** Exercise brief **
Output the full listing that appears below, exactly as it is presented.

** Data excerpt **
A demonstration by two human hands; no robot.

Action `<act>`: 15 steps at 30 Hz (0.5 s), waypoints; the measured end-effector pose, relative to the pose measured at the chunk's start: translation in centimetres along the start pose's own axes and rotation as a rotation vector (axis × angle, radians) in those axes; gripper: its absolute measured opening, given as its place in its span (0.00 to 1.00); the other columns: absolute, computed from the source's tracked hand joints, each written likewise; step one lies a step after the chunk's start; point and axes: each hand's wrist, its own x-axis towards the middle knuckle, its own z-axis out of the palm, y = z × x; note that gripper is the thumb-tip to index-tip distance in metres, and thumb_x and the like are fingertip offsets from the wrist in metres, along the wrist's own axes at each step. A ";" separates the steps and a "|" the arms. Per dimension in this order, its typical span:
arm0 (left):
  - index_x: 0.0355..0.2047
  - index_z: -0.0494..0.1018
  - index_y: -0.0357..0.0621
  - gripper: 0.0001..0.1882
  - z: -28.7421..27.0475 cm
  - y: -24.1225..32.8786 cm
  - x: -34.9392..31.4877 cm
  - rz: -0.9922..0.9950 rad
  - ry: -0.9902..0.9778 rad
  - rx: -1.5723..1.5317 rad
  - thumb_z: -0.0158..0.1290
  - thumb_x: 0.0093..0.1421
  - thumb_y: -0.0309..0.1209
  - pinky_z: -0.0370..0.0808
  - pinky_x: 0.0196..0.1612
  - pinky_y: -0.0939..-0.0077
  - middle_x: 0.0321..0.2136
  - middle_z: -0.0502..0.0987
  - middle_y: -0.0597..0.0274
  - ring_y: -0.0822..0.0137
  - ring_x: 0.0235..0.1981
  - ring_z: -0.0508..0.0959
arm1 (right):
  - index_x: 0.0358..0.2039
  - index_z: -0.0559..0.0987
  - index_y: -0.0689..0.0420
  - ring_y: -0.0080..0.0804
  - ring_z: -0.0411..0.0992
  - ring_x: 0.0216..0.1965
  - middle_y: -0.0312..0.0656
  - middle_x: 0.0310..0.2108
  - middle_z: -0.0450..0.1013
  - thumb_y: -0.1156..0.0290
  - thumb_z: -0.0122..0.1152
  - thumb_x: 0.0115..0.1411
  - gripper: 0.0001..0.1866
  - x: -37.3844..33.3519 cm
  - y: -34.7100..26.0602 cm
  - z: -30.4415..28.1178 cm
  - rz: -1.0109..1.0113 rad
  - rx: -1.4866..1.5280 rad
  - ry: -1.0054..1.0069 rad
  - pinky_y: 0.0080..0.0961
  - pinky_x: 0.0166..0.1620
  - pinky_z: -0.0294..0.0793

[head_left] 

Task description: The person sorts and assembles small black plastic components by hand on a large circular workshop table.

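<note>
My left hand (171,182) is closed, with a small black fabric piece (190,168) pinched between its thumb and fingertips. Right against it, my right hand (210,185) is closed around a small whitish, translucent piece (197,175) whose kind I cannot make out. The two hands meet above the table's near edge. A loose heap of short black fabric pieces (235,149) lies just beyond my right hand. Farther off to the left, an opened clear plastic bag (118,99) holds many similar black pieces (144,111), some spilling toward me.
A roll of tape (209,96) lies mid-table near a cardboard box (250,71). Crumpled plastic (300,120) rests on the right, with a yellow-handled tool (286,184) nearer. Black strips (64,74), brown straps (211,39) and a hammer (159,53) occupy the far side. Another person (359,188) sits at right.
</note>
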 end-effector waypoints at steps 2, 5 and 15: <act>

** Answer section **
A demonstration by two human hands; no robot.

Action `<act>`: 15 steps at 30 Hz (0.5 s), waypoints; the measured end-effector pose, relative to the pose measured at the chunk's start: translation in centimetres along the start pose's own axes and rotation as a rotation vector (axis × angle, radians) in those axes; gripper: its absolute measured opening, given as its place in its span (0.00 to 1.00); the other columns: absolute, computed from the source's tracked hand joints, each written likewise; step one lies a step after the chunk's start; point and axes: each hand's wrist, its own x-axis towards the middle knuckle, its own z-axis out of the palm, y = z × x; note that gripper is the thumb-tip to index-tip distance in metres, and thumb_x and the like are fingertip offsets from the wrist in metres, along the wrist's own axes at each step. A ";" separates the steps and a "|" the arms. Per dimension in this order, its typical span:
arm0 (left):
  - index_x: 0.0355..0.2047
  - index_z: -0.0494..0.1018
  - index_y: -0.0357..0.0621
  - gripper: 0.0001..0.1882
  - z: -28.7421..27.0475 cm
  - y: -24.1225..32.8786 cm
  - x: -34.9392..31.4877 cm
  - rz: -0.9922..0.9950 rad
  - ry: -0.9902..0.9778 rad
  - rx: -1.5723..1.5317 rad
  - thumb_z: -0.0158..0.1290
  - thumb_x: 0.0093..0.1421
  - thumb_y: -0.0309..0.1209
  - pinky_z: -0.0370..0.0808
  - pinky_x: 0.0196..0.1612
  - pinky_y: -0.0939..-0.0077
  - middle_x: 0.0321..0.2136
  - middle_z: -0.0502..0.0987
  - middle_y: -0.0597..0.0274
  - ring_y: -0.0822..0.0137
  - ring_x: 0.0235..0.1981
  - ring_z: -0.0508..0.0959
arm1 (right):
  - index_x: 0.0358..0.2039
  - index_z: -0.0559..0.0987
  - index_y: -0.0689..0.0420
  - ring_y: -0.0080..0.0804
  - ring_z: -0.0411..0.0992
  - ring_x: 0.0216..0.1965
  - middle_y: -0.0312..0.0656
  - middle_x: 0.0310..0.2108
  - middle_z: -0.0450..0.1013
  - thumb_y: -0.1156..0.0290
  - thumb_z: -0.0122..0.1152
  - thumb_x: 0.0115..0.1411
  - gripper: 0.0001..0.1866
  - x: -37.3844..33.3519 cm
  - y: -34.7100..26.0602 cm
  - z: -30.4415..28.1178 cm
  - rz: -1.0109..1.0113 rad
  - rx: -1.4866..1.5280 rad
  - ry: -1.0054..1.0069 rad
  - pinky_y: 0.0080..0.0961
  - pinky_x: 0.0166..0.1620
  - pinky_z: -0.0294..0.0793

[head_left] 

Task description: The person sorts and assembles small black plastic components by hand on a large circular workshop table.

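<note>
My left hand (171,182) is closed, with a small black fabric piece (190,168) pinched between its thumb and fingertips. Right against it, my right hand (210,185) is closed around a small whitish, translucent piece (197,175) whose kind I cannot make out. The two hands meet above the table's near edge. A loose heap of short black fabric pieces (235,149) lies just beyond my right hand. Farther off to the left, an opened clear plastic bag (118,99) holds many similar black pieces (144,111), some spilling toward me.
A roll of tape (209,96) lies mid-table near a cardboard box (250,71). Crumpled plastic (300,120) rests on the right, with a yellow-handled tool (286,184) nearer. Black strips (64,74), brown straps (211,39) and a hammer (159,53) occupy the far side. Another person (359,188) sits at right.
</note>
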 end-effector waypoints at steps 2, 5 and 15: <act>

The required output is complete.